聖水をばらまくとゾンビは煙を放ち苦しそうにもがき悲鳴を上げた。
『グァァア!!!』
「効果有りッス」
「あの祭壇にある二つの石が悪魔の欠片・神の欠片ですわ!」
俺と二人に聖水を振りかけると、二人の体が光を放ち聖なる空間に包まれた。
一時的に聖なる加護を受け攻撃と防御もアップ。
近づくことのできないゾンビ達をザクザクと切りつけるリリス。
ホーリーファイアで燃すルナ。
そして倒しそこねたゾンビを聖水で浄化する俺。
途切れることなく襲いかかるゾンビ達に激戦が続いた。
そして、祭壇の欠片に手を伸ばそうとしたときだった。
『待つのじゃ』
祭壇の奥から老婆が現れた。
その姿を見たルナが震え上がり動けず、リリスは恐怖で身動きできない。
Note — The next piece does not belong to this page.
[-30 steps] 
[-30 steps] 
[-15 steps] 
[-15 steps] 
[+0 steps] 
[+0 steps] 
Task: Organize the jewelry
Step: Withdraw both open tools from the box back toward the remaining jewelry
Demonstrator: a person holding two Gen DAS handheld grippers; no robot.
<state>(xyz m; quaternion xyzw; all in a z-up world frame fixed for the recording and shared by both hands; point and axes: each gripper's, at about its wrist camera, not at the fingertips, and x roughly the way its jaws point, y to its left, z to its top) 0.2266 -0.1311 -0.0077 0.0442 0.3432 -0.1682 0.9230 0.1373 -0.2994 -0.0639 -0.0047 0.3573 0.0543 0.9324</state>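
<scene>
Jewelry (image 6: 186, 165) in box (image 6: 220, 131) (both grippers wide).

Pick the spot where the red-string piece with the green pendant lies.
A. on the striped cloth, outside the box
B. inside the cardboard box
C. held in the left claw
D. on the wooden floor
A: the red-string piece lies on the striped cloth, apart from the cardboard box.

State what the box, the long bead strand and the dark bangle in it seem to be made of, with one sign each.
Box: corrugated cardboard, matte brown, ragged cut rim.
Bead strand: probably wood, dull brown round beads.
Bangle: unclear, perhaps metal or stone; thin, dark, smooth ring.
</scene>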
。
俺にもわかる、死を纏う強敵だ。
ストレージにあるのは最後の水筒1本分の聖水。
「アンデッドロード……あり得ないっす」
『お主達、派手にやってくれたようじゃが、さすがにそれまでを取られてしまっては困るのじゃ』
「死んでわびろってことか……俺たちの運命もこれまでか、なら一矢報いるぞ!」
『いや待て待て、欠片さえ残れば元には戻る。どうじゃお主達、このまま帰ってくれんかの』
突然の提案に戸惑う。
アンデッドロードには勝てない。もう無事に帰れないだろうと。
「本当は帰りたい。二人とも心臓が動いていないから欠片を使い生き返りたいんだ」
『お主達、悪魔の欠片のことを言っておるのか?あれは死者を蘇らせるもので、アンデッドを作る物じゃぞ』
俺たちは落胆した……。
『でもお安いご用じゃ』
アンデッドロードは動けない二人の胸に手を当て魔力を流し心臓をマッサージする。
鼓動を始める心臓。
「「えっ?心臓が動き出した」」
『二人は不浄な物を食わず、体の修復は終わっておったのじゃ。あとは心臓を動かすきっかけが必要だっただけじゃ』
「生き返ったの?」
喜びで涙ぐむ二人。
『あとはそこの暗黒ゲートから出て行け、早く行くがよい』
喜びは後に回し、この空間を一刻でも早く去るため3人で手をつなぎ暗黒ゲートに飛び込むと、気持ちの悪い浮遊感に襲われる。
三人は離ればなれにならぬよう強く抱き合った。